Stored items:
○ ○ ○ ○ ○ ○ ○
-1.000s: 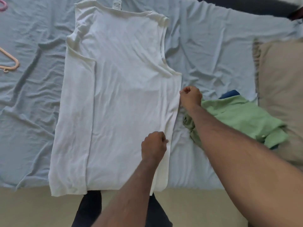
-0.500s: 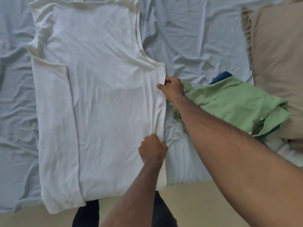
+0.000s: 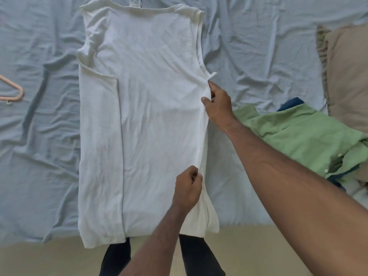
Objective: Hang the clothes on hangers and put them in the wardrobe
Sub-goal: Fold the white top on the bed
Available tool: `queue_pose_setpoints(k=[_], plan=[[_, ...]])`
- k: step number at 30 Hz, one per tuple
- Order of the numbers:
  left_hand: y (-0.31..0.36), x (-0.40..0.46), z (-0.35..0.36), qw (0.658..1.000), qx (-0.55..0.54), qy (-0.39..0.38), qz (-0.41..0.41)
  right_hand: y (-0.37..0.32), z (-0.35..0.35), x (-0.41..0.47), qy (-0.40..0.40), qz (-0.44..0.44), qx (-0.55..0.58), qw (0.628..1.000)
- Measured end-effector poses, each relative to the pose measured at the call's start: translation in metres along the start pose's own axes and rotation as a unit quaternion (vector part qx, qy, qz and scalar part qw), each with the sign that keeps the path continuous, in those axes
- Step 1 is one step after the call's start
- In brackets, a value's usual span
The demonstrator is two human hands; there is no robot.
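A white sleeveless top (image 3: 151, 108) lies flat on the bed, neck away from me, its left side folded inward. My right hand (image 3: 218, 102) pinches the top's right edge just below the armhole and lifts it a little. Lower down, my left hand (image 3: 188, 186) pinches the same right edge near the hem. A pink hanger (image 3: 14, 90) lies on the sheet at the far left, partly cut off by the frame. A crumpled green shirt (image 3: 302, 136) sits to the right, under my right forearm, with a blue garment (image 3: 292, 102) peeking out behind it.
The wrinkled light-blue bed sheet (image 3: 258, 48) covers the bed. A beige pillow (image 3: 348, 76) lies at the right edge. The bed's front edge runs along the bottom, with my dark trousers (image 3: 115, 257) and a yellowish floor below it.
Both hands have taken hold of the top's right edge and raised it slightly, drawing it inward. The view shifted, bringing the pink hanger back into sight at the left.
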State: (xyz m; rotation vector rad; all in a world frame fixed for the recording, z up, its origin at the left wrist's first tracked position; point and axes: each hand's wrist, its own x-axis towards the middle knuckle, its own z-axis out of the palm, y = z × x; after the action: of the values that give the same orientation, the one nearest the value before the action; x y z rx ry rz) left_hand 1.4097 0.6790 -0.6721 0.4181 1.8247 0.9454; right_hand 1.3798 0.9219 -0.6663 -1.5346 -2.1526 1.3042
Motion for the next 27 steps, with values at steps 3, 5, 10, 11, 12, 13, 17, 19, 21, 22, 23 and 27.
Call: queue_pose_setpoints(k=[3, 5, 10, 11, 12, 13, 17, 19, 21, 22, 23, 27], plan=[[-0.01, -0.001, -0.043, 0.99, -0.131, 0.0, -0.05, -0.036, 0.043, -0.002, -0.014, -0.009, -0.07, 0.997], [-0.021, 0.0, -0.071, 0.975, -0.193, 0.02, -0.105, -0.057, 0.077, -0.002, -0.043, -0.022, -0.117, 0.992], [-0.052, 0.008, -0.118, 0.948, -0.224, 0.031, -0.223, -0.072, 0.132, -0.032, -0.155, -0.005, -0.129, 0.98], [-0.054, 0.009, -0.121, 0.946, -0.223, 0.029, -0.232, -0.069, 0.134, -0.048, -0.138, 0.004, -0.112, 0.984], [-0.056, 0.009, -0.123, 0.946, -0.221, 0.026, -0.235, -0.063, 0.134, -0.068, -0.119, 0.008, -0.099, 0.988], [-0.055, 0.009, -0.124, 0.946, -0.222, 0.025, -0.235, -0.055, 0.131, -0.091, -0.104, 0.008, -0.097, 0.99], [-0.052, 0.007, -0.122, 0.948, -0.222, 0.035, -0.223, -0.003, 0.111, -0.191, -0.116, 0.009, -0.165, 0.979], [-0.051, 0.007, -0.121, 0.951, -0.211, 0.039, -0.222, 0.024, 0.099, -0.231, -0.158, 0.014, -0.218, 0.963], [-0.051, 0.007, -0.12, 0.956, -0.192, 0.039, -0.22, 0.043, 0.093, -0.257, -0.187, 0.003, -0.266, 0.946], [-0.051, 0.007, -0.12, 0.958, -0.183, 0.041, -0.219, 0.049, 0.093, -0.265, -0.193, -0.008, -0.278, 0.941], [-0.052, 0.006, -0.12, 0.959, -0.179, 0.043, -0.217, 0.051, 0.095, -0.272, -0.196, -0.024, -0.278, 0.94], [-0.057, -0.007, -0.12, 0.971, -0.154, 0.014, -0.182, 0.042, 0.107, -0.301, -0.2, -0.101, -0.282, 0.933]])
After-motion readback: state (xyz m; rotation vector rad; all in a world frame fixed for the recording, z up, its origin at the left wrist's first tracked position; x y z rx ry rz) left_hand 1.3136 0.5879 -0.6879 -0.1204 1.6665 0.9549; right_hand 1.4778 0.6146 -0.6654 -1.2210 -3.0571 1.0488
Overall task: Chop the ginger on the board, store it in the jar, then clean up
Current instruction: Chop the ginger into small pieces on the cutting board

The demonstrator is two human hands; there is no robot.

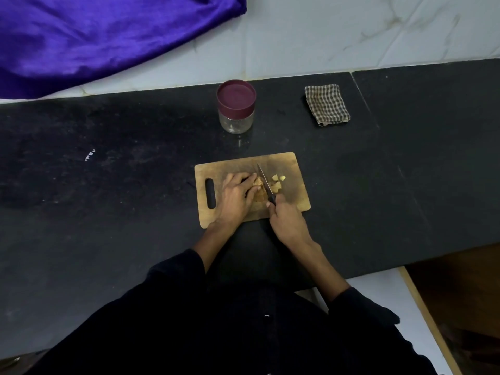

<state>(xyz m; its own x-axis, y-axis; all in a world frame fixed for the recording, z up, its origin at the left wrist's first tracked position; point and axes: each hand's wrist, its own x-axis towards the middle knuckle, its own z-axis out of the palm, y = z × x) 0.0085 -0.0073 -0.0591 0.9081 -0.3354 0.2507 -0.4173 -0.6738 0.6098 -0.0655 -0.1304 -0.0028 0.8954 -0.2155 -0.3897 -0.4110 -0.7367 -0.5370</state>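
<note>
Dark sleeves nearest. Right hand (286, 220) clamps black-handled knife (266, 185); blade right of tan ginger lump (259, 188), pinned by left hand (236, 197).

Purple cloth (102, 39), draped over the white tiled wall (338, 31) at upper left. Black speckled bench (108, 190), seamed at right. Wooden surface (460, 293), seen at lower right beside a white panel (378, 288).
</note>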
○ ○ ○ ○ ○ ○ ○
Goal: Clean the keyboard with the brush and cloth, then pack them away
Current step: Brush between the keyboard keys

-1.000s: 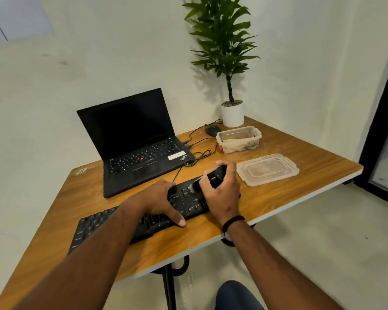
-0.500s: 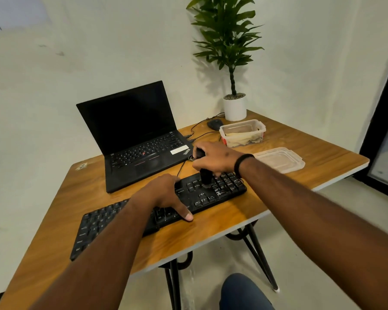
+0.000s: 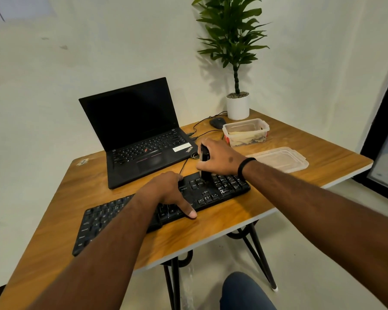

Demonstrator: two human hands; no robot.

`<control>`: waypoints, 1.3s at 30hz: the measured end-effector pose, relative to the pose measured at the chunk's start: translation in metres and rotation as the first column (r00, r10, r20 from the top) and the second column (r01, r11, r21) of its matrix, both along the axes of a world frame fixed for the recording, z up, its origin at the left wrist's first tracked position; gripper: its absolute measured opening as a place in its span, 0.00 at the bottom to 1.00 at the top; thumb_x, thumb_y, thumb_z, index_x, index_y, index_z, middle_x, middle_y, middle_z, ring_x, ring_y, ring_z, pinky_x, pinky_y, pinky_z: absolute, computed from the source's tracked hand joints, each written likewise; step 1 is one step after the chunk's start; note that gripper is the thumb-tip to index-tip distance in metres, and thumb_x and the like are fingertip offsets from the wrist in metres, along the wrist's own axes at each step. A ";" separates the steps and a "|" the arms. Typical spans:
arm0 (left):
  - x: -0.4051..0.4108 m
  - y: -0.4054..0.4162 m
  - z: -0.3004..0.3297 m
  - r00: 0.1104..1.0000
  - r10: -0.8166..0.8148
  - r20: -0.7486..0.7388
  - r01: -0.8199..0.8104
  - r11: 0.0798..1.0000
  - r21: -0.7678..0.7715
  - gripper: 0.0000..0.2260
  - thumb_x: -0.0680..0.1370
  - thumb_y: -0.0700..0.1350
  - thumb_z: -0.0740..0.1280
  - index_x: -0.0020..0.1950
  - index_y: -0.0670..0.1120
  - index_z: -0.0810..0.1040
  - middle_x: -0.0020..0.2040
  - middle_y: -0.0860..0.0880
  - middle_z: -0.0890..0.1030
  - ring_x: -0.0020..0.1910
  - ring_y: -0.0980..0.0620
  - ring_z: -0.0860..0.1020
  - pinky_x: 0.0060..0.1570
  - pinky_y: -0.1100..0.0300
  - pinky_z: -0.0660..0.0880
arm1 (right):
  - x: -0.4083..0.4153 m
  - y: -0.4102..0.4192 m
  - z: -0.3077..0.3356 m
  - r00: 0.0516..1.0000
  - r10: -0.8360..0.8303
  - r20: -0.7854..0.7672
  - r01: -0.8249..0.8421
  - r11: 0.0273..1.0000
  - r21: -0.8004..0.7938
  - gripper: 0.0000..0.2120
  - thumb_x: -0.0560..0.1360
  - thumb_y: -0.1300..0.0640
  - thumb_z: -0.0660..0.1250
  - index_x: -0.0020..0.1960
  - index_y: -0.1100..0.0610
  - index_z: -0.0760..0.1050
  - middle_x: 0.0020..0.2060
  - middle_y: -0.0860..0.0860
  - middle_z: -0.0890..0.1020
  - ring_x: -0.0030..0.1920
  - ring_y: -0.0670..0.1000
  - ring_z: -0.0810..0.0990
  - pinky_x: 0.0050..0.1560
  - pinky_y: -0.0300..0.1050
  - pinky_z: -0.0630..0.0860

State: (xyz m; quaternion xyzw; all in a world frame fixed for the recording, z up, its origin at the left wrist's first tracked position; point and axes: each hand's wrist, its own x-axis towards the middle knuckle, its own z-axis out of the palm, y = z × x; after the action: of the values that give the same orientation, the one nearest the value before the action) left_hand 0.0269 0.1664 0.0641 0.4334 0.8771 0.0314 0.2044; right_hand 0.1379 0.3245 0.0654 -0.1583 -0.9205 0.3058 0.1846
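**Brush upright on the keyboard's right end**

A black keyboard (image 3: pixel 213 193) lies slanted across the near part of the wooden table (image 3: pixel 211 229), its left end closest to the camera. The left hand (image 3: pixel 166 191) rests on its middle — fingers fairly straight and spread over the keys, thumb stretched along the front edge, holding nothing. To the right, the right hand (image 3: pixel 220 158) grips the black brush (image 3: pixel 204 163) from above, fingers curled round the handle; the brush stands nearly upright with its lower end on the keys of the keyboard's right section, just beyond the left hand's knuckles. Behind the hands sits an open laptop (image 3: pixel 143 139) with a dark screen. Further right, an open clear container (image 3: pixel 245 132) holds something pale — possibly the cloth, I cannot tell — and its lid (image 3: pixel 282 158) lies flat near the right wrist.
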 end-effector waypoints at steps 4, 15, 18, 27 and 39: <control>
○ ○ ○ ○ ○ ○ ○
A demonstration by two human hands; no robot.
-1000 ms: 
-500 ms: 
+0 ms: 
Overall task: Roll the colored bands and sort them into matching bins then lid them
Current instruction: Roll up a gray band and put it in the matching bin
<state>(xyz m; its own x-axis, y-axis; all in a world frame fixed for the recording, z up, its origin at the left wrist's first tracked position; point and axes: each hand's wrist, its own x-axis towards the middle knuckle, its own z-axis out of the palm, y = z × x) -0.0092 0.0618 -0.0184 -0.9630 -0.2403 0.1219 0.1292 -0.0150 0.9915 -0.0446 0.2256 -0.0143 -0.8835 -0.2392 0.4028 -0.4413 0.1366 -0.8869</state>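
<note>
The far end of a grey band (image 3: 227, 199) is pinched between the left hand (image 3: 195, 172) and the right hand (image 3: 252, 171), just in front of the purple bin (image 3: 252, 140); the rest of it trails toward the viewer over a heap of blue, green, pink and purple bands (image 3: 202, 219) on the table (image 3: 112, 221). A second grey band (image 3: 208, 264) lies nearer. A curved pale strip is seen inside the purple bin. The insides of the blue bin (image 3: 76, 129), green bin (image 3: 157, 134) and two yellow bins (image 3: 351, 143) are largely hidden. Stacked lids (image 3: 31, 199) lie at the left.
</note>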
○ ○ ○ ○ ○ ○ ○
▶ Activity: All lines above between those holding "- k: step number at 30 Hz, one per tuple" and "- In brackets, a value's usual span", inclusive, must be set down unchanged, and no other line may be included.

▶ Output of the exercise:
- k: step number at 30 Hz, one per tuple
- Order of the numbers:
  left_hand: y (-0.31..0.36), x (-0.40..0.46), z (-0.35..0.36), qw (0.658..1.000), qx (-0.55..0.54), qy (-0.39..0.38), qz (-0.41..0.41)
  right_hand: y (-0.37..0.32), z (-0.35..0.35), x (-0.41..0.47), qy (-0.40..0.40), qz (-0.44..0.44), qx (-0.55..0.58), qw (0.628..1.000)
- Measured end-effector poses, each relative to the pose measured at the call's start: translation in metres along the start pose's own axes and rotation as a unit quaternion (vector part qx, qy, qz and scalar part qw), each with the sign that keeps the path continuous, in those axes
- Step 1 is one step after the call's start
- In brackets, a value's usual span

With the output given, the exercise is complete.